What is needed – Return only those lines of the listing that hold the word "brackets".

Data for analysis –
—————

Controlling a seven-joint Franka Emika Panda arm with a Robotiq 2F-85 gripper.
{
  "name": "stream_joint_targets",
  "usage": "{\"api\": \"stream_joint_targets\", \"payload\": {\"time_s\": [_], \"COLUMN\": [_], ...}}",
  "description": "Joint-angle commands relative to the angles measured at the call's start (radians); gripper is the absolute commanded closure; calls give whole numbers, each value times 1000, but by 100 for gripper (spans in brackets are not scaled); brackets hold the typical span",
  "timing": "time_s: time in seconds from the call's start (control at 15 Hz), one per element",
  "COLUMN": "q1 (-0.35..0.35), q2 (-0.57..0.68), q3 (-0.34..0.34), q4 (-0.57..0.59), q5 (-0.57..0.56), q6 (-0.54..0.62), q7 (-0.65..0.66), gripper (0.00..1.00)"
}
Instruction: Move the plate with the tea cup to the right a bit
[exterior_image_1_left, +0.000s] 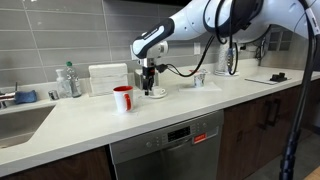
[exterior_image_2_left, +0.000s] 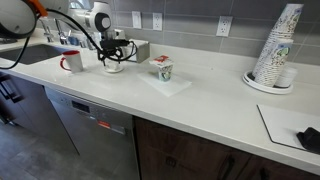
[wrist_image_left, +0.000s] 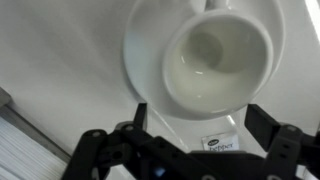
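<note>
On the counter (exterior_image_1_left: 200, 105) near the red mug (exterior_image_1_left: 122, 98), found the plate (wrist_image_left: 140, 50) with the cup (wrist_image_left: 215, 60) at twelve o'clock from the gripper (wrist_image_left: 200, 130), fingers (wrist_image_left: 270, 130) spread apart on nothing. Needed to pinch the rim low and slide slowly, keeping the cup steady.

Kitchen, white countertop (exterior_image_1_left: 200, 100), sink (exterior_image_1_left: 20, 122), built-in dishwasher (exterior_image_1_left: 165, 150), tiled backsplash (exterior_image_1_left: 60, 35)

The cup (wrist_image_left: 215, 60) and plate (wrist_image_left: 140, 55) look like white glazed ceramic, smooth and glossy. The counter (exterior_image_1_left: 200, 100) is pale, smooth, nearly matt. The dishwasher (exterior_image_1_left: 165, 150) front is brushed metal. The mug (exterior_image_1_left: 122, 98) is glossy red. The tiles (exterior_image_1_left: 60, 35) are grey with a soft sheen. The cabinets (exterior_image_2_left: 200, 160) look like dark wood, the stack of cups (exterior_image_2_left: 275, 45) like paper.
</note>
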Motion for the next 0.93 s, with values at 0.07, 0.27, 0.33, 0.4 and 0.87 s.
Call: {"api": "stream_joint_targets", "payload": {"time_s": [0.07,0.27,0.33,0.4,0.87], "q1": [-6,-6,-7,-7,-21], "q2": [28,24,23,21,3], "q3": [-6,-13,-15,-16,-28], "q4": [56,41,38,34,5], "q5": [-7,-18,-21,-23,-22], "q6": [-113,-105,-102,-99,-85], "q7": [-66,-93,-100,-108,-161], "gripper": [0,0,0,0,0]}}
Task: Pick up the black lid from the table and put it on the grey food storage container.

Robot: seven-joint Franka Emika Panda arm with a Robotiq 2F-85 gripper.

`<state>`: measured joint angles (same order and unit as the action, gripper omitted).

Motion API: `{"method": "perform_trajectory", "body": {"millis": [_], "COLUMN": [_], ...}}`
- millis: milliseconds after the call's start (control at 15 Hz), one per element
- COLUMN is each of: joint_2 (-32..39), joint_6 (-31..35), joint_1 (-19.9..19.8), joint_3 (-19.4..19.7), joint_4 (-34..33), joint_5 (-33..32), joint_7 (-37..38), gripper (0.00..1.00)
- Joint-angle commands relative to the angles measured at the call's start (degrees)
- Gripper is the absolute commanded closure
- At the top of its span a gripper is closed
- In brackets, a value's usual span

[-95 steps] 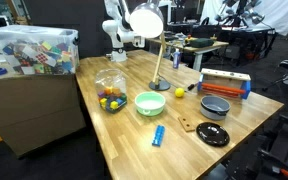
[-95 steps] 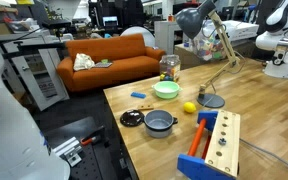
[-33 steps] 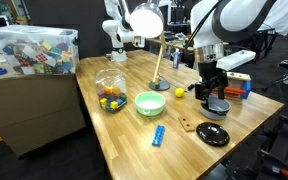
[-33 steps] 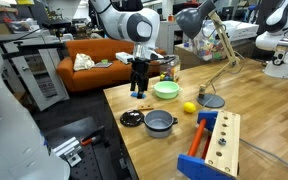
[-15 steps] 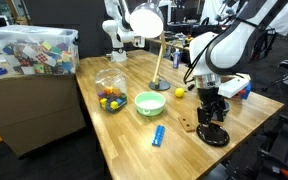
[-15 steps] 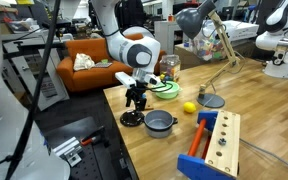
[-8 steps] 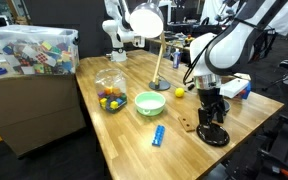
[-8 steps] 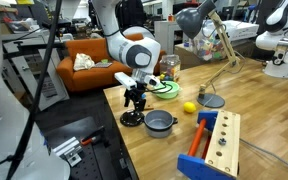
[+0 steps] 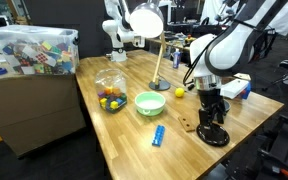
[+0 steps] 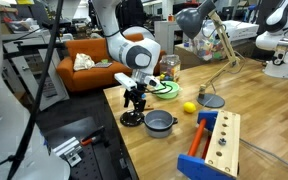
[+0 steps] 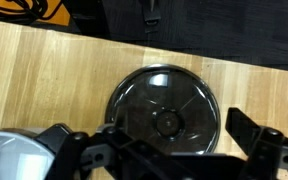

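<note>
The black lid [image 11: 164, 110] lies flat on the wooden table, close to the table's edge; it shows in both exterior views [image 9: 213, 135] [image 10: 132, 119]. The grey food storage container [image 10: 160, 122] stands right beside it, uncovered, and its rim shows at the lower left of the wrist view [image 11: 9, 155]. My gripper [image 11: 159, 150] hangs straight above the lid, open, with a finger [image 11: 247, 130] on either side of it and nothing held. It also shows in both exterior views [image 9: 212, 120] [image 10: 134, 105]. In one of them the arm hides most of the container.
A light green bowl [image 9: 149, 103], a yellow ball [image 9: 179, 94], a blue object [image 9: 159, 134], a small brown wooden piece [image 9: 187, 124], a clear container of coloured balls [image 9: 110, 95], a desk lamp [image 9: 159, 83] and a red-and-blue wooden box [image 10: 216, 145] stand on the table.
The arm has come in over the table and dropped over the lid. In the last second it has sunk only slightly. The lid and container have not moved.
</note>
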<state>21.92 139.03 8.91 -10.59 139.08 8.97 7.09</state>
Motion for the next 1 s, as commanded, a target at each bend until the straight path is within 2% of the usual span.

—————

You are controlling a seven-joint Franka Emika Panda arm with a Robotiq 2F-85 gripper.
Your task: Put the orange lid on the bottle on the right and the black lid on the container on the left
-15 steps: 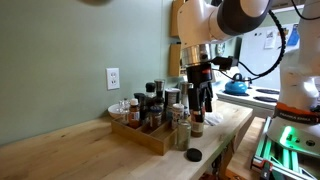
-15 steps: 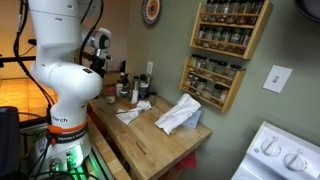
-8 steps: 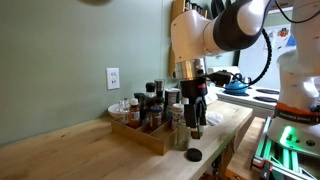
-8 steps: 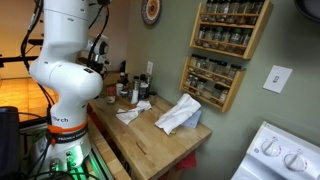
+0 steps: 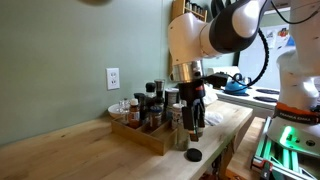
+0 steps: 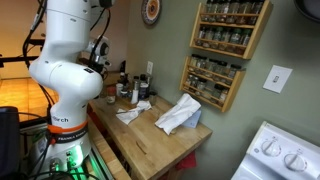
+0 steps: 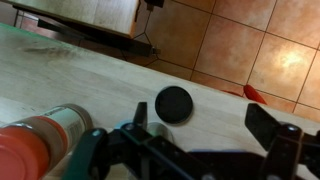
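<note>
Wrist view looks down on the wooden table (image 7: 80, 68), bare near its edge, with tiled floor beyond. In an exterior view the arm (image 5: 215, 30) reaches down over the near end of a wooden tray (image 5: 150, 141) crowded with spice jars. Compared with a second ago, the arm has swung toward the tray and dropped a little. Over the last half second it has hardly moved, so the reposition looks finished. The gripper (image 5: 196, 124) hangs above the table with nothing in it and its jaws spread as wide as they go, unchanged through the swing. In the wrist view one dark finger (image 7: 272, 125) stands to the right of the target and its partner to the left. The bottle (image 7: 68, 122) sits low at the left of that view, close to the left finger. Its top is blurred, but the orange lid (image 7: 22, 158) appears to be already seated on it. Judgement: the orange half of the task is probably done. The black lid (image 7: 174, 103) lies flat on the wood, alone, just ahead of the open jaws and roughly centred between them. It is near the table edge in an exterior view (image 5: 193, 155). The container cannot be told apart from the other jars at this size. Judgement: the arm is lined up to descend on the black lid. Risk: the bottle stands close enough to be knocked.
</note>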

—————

Your response –
  "description": "Joint-angle commands relative to the angles measured at the call's start (radians); gripper is the absolute commanded closure; calls give whole numbers, each value times 1000, but by 100 for gripper (spans in brackets are not scaled); brackets hold the typical span",
- In brackets, a value's usual span

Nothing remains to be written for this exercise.